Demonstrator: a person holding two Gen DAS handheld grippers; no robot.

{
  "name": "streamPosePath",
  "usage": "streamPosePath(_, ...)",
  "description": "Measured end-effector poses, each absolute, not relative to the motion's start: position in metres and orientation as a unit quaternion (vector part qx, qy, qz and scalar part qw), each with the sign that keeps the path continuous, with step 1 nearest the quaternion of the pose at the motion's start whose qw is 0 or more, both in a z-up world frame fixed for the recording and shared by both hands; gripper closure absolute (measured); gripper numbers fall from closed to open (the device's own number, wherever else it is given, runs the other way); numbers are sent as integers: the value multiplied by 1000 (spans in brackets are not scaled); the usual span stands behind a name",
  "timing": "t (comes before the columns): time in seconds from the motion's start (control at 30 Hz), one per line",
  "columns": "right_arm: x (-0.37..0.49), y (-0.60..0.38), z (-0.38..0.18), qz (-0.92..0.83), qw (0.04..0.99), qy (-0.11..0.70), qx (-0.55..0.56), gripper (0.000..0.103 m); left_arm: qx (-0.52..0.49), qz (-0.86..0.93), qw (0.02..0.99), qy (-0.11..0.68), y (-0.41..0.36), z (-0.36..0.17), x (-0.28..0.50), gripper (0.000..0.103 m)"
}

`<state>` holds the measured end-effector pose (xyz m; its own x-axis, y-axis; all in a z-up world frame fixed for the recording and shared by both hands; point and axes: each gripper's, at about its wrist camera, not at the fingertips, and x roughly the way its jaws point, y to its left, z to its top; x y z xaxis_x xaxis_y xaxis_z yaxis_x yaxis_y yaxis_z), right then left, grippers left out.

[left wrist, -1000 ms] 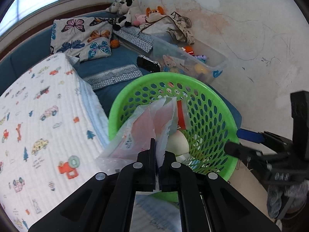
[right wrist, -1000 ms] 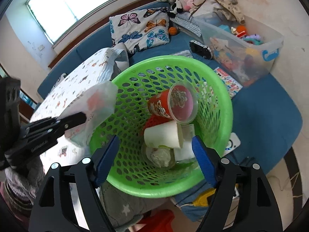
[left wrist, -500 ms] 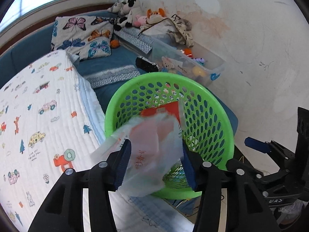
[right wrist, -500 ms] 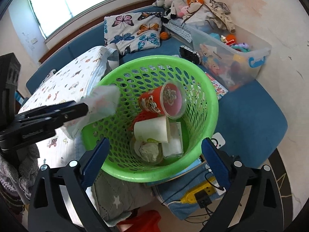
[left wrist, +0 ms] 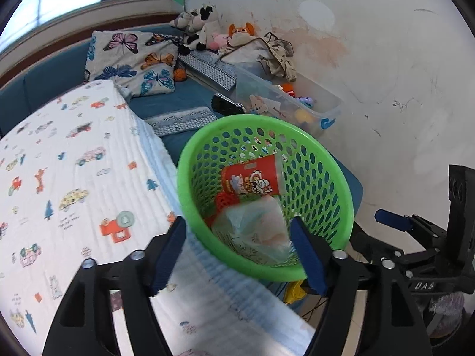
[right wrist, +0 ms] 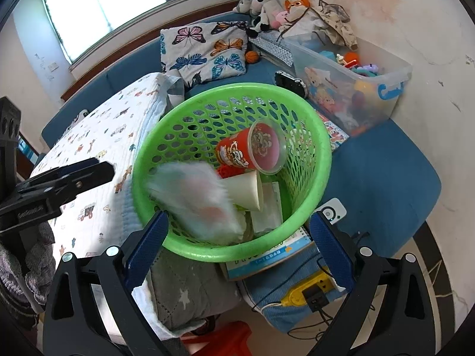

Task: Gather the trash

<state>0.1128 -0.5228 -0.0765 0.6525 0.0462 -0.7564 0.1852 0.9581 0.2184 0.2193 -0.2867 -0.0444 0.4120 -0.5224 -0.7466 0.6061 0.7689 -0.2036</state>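
Observation:
A green perforated basket [left wrist: 190,178] [right wrist: 323,154] stands between the bed and a blue sofa. Inside it lie a red snack cup [left wrist: 252,178] [right wrist: 252,149], a white paper cup [right wrist: 245,188] and a blurred clear plastic wrapper [left wrist: 255,231] [right wrist: 199,204], which is falling into the basket. My left gripper [left wrist: 239,252] is open and empty above the basket's near rim; it also shows at the left of the right wrist view [right wrist: 68,175]. My right gripper [right wrist: 237,243] is open and empty over the basket's front edge, and shows at the right of the left wrist view [left wrist: 394,222].
A white quilt with car prints [left wrist: 74,178] covers the bed at the left. A butterfly pillow [right wrist: 204,50], plush toys [left wrist: 202,26] and a clear toy bin [right wrist: 356,89] sit behind the basket. A book, a yellow power strip [right wrist: 308,293] and cables lie below the basket.
My left gripper opened and let go of the plastic wrapper, which dropped into the basket. Both grippers drew back a little and the right one opened wider.

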Motion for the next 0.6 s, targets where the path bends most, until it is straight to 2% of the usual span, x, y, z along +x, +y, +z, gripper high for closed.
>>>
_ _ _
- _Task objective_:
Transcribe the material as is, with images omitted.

- _Solution_:
Demonstrator: a person holding two Gen DAS handheld grippers; no robot.

{
  "name": "streamPosePath",
  "usage": "streamPosePath(_, ...)",
  "description": "Measured end-effector poses, each absolute, not relative to the motion's start: position in metres and orientation as a unit quaternion (vector part qx, qy, qz and scalar part qw), each with the sign that keeps the path continuous, with step 1 nearest the quaternion of the pose at the motion's start whose qw is 0 or more, both in a z-up world frame fixed for the recording and shared by both hands; gripper closure absolute (measured); gripper numbers fall from closed to open (the device's own number, wherever else it is given, runs the other way); numbers are sent as integers: the value multiplied by 1000 (spans in brackets are not scaled); the usual span stands behind a name",
  "timing": "t (comes before the columns): time in seconds from the motion's start (control at 30 Hz), one per line",
  "columns": "right_arm: x (-0.37..0.49), y (-0.60..0.38), z (-0.38..0.18), qz (-0.92..0.83), qw (0.04..0.99), qy (-0.11..0.70), qx (-0.55..0.56), gripper (0.000..0.103 m); left_arm: qx (-0.52..0.49), qz (-0.86..0.93), qw (0.02..0.99), qy (-0.11..0.68), y (-0.41..0.36), z (-0.36..0.17), x (-0.28..0.50), gripper (0.000..0.103 m)"
}

`<state>` holds the measured end-effector pose (xyz m; its own x-axis, y-axis; all in a z-up world frame fixed for the recording and shared by both hands; point and axes: each gripper's, at about its wrist camera, not at the fingertips, and x roughly the way its jaws point, y to its left, z to its top; x y z xaxis_x xaxis_y xaxis_z yaxis_x yaxis_y yaxis_z), right then left, grippers left out.

[left wrist, -1000 ms] 
[right wrist, -1000 ms] 
[left wrist, -500 ms] 
[right wrist, -500 ms] 
[left wrist, +0 ms] 
[right wrist, +0 ms] 

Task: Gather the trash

<state>0.1128 -0.5228 -0.0765 0.6525 0.0462 -0.7564 0.1852 0.9581 0.2184 0.2193 -0.2867 -0.0444 0.4120 -0.5224 -0.7466 0.6061 0.7689 -0.2036</state>
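Observation:
A green perforated basket [left wrist: 190,178] [right wrist: 323,154] stands between the bed and a blue sofa. Inside it lie a red snack cup [left wrist: 252,178] [right wrist: 252,149], a white paper cup [right wrist: 245,188] and a blurred clear plastic wrapper [left wrist: 255,231] [right wrist: 199,204], which is falling into the basket. My left gripper [left wrist: 239,252] is open and empty above the basket's near rim; it also shows at the left of the right wrist view [right wrist: 68,175]. My right gripper [right wrist: 237,243] is open and empty over the basket's front edge, and shows at the right of the left wrist view [left wrist: 394,222].
A white quilt with car prints [left wrist: 74,178] covers the bed at the left. A butterfly pillow [right wrist: 204,50], plush toys [left wrist: 202,26] and a clear toy bin [right wrist: 356,89] sit behind the basket. A book, a yellow power strip [right wrist: 308,293] and cables lie below the basket.
My left gripper opened and let go of the plastic wrapper, which dropped into the basket. Both grippers drew back a little and the right one opened wider.
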
Motion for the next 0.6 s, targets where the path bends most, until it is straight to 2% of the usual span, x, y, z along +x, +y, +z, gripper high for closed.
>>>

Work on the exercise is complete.